I’ve actually been out as queer and non-binary for years now, but recently decided the word “genderfluid” fits me more. But who knows, maybe tomorrow I’ll change my mind! I’ve realised that the older I get and the more comfortable I become with who I am, the less I care about labels and words. Which isn’t to say I don’t notice or feel frustrated when I’m misgendered, but it’s been almost like a fun experiment for me. Genderfluid is just one word in one language and in one context, which is mostly living in Utah. I feel like my identity, my gender, my sexuality, are all very personal and I’m starting to care less and less what folks know or don’t know about me. Maybe it’s the Pisces in me, but I’m happy in the fluid grey areas, if others don’t like it that’s on them and I am feeling more and more at peace with that! It’s also just really funny when people call me “girl”. I know internally I am not, and I find myself giggling when that happens now. Jokes on you guuuurl
Finally, any tips for our readers who might be looking into releasing music and writing their own songs?

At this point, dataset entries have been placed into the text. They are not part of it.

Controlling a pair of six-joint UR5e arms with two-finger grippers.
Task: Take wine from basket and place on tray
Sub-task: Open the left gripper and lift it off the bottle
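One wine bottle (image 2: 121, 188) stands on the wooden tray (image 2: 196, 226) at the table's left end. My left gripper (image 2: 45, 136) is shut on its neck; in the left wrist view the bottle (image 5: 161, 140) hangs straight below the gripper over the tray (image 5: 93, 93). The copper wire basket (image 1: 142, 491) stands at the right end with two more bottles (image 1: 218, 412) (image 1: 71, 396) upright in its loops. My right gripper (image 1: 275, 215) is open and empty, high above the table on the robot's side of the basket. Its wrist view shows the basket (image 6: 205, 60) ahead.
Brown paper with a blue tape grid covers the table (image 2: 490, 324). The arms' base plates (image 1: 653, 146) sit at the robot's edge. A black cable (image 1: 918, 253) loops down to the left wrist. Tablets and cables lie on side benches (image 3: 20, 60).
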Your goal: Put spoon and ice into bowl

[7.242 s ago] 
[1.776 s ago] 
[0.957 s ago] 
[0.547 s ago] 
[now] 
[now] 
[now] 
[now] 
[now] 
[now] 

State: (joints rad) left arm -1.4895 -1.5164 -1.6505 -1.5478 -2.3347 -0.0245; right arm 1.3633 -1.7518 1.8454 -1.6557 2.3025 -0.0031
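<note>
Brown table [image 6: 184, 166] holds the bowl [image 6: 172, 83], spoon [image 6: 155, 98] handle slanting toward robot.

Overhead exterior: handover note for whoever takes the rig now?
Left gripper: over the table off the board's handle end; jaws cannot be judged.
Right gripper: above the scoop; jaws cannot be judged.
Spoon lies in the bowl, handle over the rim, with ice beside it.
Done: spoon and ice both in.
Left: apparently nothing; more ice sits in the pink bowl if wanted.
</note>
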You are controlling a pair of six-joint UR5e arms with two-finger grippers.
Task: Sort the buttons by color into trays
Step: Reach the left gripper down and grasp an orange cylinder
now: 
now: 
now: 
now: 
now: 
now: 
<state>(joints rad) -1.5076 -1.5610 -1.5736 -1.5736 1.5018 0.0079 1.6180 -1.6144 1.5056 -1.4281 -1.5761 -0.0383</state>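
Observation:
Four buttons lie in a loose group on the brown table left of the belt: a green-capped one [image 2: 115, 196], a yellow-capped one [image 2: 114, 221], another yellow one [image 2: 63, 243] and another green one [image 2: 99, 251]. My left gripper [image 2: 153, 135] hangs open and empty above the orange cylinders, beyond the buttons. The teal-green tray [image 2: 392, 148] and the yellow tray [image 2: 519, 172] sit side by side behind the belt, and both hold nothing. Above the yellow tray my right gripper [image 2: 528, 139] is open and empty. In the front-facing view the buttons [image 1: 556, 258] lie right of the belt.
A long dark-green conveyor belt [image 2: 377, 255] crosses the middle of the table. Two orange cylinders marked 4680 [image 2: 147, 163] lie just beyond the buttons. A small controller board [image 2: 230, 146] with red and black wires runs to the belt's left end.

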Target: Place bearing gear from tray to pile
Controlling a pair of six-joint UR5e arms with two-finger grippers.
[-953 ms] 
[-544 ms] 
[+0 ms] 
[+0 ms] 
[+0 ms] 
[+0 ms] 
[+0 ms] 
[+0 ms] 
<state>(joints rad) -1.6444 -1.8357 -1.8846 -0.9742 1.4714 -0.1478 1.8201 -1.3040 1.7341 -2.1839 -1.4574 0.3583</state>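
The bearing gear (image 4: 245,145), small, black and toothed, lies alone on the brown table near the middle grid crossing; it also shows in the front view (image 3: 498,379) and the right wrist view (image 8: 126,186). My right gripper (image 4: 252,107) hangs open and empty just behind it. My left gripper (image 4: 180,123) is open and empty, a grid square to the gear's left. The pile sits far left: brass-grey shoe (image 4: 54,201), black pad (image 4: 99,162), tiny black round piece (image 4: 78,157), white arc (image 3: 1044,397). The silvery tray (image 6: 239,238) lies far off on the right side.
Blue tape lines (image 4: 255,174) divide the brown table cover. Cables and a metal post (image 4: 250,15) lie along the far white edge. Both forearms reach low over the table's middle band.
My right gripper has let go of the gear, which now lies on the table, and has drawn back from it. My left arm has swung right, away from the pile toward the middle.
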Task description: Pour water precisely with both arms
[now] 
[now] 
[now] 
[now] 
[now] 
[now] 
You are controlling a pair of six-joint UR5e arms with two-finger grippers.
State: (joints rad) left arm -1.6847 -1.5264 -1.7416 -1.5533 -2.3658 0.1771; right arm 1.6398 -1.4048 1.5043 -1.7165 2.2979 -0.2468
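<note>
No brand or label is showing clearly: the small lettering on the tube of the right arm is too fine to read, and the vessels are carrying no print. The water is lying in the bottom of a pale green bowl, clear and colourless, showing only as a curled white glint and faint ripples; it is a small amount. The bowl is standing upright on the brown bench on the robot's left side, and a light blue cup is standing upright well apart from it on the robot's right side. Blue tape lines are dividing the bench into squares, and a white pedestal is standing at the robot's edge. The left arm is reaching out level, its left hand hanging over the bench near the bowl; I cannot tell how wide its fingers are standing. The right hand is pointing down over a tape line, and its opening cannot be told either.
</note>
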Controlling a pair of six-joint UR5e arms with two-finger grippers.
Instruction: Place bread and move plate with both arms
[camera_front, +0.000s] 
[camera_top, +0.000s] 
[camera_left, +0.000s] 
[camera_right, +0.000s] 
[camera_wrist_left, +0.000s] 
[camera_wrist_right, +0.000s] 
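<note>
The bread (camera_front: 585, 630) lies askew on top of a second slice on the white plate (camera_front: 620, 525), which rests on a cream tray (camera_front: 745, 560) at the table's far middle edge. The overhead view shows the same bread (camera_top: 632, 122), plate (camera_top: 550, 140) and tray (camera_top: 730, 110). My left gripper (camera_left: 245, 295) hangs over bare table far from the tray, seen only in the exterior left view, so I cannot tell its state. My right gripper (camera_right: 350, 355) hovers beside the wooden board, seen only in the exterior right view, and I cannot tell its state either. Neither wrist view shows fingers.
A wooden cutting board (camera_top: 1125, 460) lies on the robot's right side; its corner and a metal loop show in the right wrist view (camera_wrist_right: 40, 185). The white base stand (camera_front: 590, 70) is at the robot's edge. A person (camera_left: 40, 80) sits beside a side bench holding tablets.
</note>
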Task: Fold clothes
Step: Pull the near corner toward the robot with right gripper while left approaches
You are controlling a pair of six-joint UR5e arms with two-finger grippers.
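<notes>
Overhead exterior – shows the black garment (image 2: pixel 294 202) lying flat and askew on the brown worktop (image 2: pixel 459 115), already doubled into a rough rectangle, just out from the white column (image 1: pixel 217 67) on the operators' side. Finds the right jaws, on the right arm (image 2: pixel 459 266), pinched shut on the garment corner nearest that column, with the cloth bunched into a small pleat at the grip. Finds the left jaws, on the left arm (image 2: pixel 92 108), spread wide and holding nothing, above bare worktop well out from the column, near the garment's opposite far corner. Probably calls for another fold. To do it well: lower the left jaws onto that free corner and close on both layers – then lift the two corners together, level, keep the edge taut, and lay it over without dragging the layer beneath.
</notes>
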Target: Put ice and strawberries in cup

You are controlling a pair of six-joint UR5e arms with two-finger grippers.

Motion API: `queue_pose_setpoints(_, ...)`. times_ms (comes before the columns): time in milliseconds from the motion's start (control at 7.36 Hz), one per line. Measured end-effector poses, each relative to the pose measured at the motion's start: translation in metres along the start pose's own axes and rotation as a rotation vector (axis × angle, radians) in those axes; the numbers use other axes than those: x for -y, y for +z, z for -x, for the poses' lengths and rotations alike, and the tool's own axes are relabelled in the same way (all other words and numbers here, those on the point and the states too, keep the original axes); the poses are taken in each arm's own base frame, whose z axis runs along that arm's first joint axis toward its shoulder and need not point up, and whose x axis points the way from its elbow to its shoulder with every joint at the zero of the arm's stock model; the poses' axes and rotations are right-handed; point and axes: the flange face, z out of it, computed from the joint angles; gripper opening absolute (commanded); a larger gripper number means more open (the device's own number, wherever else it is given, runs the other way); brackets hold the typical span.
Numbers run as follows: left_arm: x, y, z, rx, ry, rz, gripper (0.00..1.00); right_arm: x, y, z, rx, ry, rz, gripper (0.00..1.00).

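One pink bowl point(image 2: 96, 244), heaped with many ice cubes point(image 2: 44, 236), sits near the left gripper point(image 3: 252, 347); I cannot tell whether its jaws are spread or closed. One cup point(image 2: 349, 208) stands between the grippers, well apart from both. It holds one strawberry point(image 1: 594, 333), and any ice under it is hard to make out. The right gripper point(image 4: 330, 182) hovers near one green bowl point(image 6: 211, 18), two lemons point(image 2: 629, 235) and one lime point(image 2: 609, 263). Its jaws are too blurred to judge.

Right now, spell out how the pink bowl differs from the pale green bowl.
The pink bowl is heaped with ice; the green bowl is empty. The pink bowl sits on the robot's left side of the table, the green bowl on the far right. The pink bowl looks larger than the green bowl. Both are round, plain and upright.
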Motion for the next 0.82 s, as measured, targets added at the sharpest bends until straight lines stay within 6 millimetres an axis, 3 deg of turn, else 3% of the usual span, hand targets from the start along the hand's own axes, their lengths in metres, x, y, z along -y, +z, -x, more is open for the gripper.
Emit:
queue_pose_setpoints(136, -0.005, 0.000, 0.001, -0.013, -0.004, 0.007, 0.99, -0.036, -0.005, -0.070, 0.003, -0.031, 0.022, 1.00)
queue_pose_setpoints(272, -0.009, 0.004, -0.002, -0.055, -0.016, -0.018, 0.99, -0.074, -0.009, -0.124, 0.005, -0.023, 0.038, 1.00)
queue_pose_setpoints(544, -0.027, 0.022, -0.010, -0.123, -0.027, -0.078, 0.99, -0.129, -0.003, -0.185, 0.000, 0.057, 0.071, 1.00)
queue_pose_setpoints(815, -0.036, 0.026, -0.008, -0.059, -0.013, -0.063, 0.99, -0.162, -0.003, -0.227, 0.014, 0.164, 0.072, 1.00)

I think one of the biggest things that has helped me is just listening to a TON of music. That might sound cliche but it’s truly so important. Focused, intentional listening is important. You gotta listen to your favourite songs and think about why they are your favourite. Is it the melody? Lyrics? Tempo? Are there other songs that are similar that you can also pick apart? If you sing or play an instrument, are you learning the songs you like? Are you listening to songs you don’t like and figuring out why? Music is a science. But the way we are influenced, the way we feel, what certain songs do for us or don’t do for us, that differs from person to person. It’s important to listen, and to learn as many songs as you can. I am quite obsessive when it comes to singing. I will listen to the same song 100 times in a row until I know every little detail. It’s all in that practice for me, and I never get sick of it because I love it. And when I feel discouraged, which I do regularly, I try to find the songs that comfort me. Every single person’s process will be different, but I think finding a way to make music an intentional part of your everyday life is crucial. For me, I can’t imagine life without it.
Thanks for having me, and keep an eye out for exciting news coming soon <3.
Thank you so much for chatting with us, we really appreciate it.